# P&O Booked Early



## Daedalas (Nov 12, 2009)

Good afternoon All

I've just booked P&O ferries Dover Calais return in late Spring: we're early risers so I took advantage of quiet hours crossings £31.50 each way. 

I had to smile: although I entered our 12kg Patterdale at the outset I had to re-enter him right at the end of the booking procedure: £63 return then became £93!

"Eeeeeee Bah Gum Little Chuck, tha costs as much as thee missus!" 

He said it was my fault: being a 'designed to go down foxholes' sort of chap he reminded me he would be quite happy to worm his way again into that black hole behind the batteries ... no one would know he was there! 

"We carn't 've that lad!"

Mind you at 3m x 6.5m + 2A +1P for under £100 isn't bad so I told him on this occasion he could take the navigator's seat for each crossing. 

BTW for interest at the same times: Tunnel £132 min; Sea France £162.


----------



## Rapide561 (Oct 1, 2005)

*P&O*

Hi

I often waffle on about the £31.25 fares on P&O - even cover my van booked at 8.50 metres.

I can never get another quote anywhere near that price, from any operator.

Enjoy your trip.

Russell


----------



## 04HBG (Dec 9, 2007)

Why do they charge £30 for a dog when the poor animal has to stay in the motorhome ?
They dont charge you for your dirty washing or the wine you are carrying do they.
Its a scam.

RD


----------



## Rapide561 (Oct 1, 2005)

*Dog*

Hi

With the tunnel, the Do-Ca crossing is free for a dog, with a charge for the inbound.
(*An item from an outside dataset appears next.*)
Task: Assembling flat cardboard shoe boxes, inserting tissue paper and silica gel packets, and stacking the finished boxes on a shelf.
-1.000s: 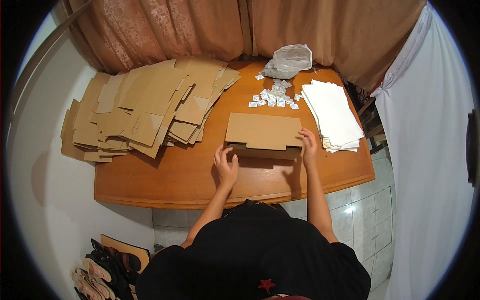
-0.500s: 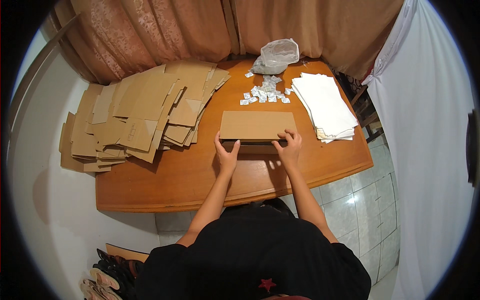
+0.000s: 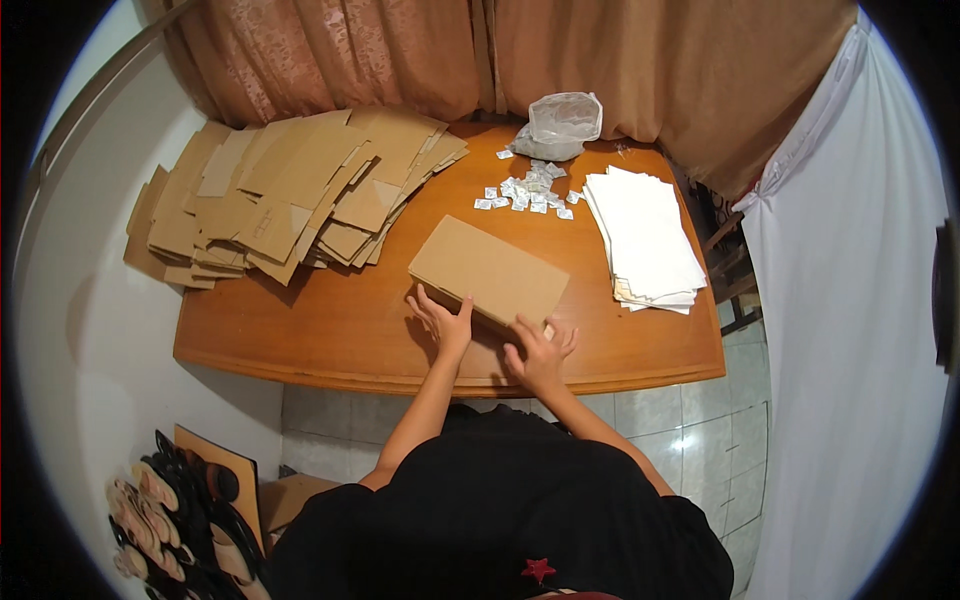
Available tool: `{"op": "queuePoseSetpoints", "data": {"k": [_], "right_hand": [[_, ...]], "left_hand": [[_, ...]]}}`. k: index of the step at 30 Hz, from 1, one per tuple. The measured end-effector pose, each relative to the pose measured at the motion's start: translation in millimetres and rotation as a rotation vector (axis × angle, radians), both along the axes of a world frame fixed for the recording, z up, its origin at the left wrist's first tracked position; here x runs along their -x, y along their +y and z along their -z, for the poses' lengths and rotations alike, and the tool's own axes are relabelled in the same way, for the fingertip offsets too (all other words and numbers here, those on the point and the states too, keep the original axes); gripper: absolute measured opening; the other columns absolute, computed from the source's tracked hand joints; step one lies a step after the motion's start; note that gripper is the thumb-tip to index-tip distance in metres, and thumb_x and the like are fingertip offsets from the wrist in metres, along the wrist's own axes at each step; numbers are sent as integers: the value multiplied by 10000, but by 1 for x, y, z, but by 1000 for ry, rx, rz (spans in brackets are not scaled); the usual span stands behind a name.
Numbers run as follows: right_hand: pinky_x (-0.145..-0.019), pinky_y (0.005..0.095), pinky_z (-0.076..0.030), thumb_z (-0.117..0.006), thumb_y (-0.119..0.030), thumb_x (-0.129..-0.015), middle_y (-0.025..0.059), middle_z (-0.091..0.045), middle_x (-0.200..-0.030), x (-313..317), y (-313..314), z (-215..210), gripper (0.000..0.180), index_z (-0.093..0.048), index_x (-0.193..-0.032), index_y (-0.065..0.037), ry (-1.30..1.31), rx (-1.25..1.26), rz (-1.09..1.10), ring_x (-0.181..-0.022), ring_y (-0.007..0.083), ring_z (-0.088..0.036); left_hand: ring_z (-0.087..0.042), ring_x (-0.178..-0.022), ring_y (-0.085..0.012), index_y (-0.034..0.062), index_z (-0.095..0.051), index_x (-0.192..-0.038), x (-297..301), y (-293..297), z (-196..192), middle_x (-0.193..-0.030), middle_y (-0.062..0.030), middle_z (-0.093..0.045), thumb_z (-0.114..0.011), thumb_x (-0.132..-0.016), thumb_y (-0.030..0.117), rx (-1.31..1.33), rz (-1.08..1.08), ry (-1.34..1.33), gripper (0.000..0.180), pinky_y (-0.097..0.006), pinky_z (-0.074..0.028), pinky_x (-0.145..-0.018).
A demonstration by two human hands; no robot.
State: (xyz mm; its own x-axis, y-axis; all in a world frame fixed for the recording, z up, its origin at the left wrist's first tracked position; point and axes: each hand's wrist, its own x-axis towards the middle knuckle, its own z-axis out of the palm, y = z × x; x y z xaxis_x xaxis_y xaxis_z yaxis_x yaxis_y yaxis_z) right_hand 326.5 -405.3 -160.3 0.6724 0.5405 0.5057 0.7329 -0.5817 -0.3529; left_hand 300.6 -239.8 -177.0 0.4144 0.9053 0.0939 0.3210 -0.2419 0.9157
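Observation:
A closed brown cardboard box [image 3: 490,268] lies on the wooden table in front of me, turned at an angle with its right end nearer to me. My left hand [image 3: 447,325] rests against the box's near long side, fingers spread toward the left corner and thumb up at the top edge. At the near right corner, the fingers of my right hand [image 3: 541,355] are apart and touch the box edge. Neither hand is wrapped round the box. The underside of the box and its inside are hidden.
Flattened cardboard boxes [image 3: 290,190] are heaped at the table's left. Small white packets [image 3: 535,190] lie scattered behind the box, by an open plastic bag [image 3: 560,125]. A stack of white paper [image 3: 645,235] sits on the right. Shoes [image 3: 180,510] are at lower left.
The box's lid, raised a little at the front before, is now down. The box has turned clockwise, its right end coming toward me. My right hand has moved nearer and left.

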Motion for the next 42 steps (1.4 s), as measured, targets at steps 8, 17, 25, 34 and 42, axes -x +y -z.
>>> {"op": "queuePoseSetpoints", "data": {"k": [8, 17, 25, 34, 42], "right_hand": [[-1009, 521, -154, -676, -293, -683, 118, -504, -1174, -53, -39, -9, 501, -539, -1130, -111, 140, -170, -154, -1168, 341, -334], [-884, 335, -406, -627, -153, -812, 134, -506, -1147, -85, -44, 33, 519, -384, -1248, -9, 1200, -293, -476, -1026, 227, -505], [-975, 387, -326, -604, -104, -789, 169, -429, -1170, 10, 7, 58, 513, -343, -1221, -12, 1011, -507, -570, -1123, 267, -414], [-1027, 445, -251, -642, -130, -783, 198, -243, -1384, 146, 161, -51, 748, -199, -1377, -29, 453, -692, -1151, -1274, 370, -267], [-1024, 428, -270, -626, -218, -833, 194, -261, -1372, 243, 335, -209, 710, -204, -1372, -31, 259, -1163, -1380, -1257, 328, -312]], "left_hand": [[-219, -1287, -384, 44, -215, -1349, 18, -7, -8, -1426, -209, -97, -597, -833, 335, 215, -102, -18, 705, -469, -246, -1026], [-333, -1273, -259, 16, -156, -1407, 48, -64, 35, -1376, -211, -330, -594, -833, 324, 491, 323, -173, 785, -329, -277, -1029], [-255, -1311, -195, 108, -70, -1440, 137, -43, -15, -1451, -93, -223, -593, -803, 134, 502, 244, -430, 824, -308, -226, -1052], [-165, -1350, -223, 101, -66, -1439, 301, 30, -134, -1468, -83, -176, -627, -774, 229, 118, 31, -592, 879, -352, -158, -1083], [-154, -1358, -248, 118, -42, -1437, 403, 112, -311, -1480, -123, -142, -809, -621, 210, -742, 11, -253, 1123, -401, -226, -1065]]}}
My opinion is that this covers the expense of the dedicated pet check in area and associated checks that are done.

Russell


----------



## Grizzly (May 9, 2005)

*Re: P&O*



Rapide561 said:


> Hi
> 
> I often waffle on about the £31.25 fares on P&O - even cover my van booked at 8.50 metres.
> 
> ...


We've got a return on Seafrance- out early April, return early June at 10am each crossing- for £62.30- and we included the bikes.
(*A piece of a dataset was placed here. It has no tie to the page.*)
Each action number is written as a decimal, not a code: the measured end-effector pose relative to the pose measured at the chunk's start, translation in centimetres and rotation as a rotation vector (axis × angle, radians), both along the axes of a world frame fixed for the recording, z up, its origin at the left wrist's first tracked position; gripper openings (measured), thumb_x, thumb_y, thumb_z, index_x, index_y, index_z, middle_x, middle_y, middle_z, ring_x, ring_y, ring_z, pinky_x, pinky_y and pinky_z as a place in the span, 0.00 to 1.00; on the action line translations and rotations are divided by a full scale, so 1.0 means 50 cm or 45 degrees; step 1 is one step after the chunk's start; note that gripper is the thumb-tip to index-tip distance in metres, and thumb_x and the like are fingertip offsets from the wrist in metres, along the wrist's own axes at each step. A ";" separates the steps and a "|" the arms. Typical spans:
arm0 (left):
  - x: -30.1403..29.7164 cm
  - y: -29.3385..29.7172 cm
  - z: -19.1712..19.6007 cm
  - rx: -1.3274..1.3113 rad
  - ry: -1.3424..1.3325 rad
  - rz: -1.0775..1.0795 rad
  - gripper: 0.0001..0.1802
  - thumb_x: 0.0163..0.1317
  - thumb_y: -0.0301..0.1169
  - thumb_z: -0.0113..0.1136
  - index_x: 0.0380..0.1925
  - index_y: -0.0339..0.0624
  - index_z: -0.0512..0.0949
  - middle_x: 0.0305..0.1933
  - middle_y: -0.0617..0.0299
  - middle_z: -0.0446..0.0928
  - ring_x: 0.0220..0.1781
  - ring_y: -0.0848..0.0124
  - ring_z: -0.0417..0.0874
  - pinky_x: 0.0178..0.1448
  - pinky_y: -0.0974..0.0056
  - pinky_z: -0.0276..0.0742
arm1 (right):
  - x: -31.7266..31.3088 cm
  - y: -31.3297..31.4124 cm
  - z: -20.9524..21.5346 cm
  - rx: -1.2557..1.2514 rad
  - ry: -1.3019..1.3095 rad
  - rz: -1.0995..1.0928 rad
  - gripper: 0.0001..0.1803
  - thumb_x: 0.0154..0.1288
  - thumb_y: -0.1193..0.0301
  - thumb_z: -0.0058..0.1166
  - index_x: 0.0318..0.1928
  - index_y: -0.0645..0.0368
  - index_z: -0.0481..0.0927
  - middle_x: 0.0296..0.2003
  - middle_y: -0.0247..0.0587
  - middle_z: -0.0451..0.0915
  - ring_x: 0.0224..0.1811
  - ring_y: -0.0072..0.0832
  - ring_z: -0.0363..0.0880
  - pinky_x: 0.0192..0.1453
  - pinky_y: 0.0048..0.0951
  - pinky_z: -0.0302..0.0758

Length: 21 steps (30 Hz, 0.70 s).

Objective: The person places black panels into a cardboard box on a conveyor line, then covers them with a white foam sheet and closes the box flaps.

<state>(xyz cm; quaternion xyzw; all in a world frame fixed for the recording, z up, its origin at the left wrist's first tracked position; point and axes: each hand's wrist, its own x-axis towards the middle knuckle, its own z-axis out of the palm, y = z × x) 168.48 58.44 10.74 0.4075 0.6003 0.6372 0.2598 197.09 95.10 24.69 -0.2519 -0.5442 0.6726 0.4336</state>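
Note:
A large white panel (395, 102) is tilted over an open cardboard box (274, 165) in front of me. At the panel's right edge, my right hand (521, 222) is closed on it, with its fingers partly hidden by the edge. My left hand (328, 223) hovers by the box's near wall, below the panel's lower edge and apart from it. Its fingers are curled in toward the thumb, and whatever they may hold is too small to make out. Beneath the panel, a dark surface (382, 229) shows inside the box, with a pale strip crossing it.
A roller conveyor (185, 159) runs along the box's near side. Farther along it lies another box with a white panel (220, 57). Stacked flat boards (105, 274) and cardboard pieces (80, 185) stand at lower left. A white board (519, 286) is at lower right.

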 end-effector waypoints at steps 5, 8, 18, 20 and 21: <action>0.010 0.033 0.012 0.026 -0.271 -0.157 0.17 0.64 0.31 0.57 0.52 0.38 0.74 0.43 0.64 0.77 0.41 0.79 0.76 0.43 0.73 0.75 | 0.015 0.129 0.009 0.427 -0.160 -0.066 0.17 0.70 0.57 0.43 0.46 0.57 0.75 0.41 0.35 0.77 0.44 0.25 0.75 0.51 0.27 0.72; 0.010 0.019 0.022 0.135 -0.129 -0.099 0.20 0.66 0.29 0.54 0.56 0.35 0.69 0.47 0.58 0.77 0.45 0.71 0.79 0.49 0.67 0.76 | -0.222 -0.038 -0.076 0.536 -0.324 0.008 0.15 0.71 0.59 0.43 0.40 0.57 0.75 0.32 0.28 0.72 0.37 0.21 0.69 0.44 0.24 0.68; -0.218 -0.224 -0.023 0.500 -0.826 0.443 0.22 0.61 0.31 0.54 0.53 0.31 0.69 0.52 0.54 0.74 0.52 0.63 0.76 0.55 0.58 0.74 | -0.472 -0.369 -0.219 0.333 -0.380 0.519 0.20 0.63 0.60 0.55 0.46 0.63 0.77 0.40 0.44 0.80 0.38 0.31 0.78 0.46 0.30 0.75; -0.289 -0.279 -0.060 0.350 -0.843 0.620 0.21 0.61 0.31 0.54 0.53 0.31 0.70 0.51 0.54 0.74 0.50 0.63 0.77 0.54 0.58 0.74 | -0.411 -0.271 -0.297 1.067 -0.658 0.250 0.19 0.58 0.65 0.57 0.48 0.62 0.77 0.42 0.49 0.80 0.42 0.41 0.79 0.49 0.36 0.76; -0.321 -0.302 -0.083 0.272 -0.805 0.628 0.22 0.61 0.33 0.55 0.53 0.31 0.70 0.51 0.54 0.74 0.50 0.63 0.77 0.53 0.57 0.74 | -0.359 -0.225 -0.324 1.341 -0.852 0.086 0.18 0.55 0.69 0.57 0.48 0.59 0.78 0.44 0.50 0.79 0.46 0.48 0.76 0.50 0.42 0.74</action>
The past 3 crossings have all been by SF and have all worked out significantly cheaper than the opposition,even allowing for CC booking system. We could have got it cheaper if we'd been prepared to go at crack of dawn.

G


----------



## Daedalas (Nov 12, 2009)

Morning Grizzly & All

Yes I saw those cheap prices when I was checking on deals available a week or so ago but when I went back ... you must have nicked mine for they were gone! Best I could get from SF when I went booking was £132.

However the P&O at £63 return early in the morning [which suits us] is about the same: what changes the price is the £15 each way for Charlie-dog :-(

Hey ho!!!


----------



## Grizzly (May 9, 2005)

Daedalas said:


> but when I went back ... you must have nicked mine for they were gone!


You've confimed my feeling that the prices vary from day to day. I've had exactly the same experience. It always leaves you thinking that you might have got a better deal if you'd waited a day or two or logged on that evening or phoned them ....

G


----------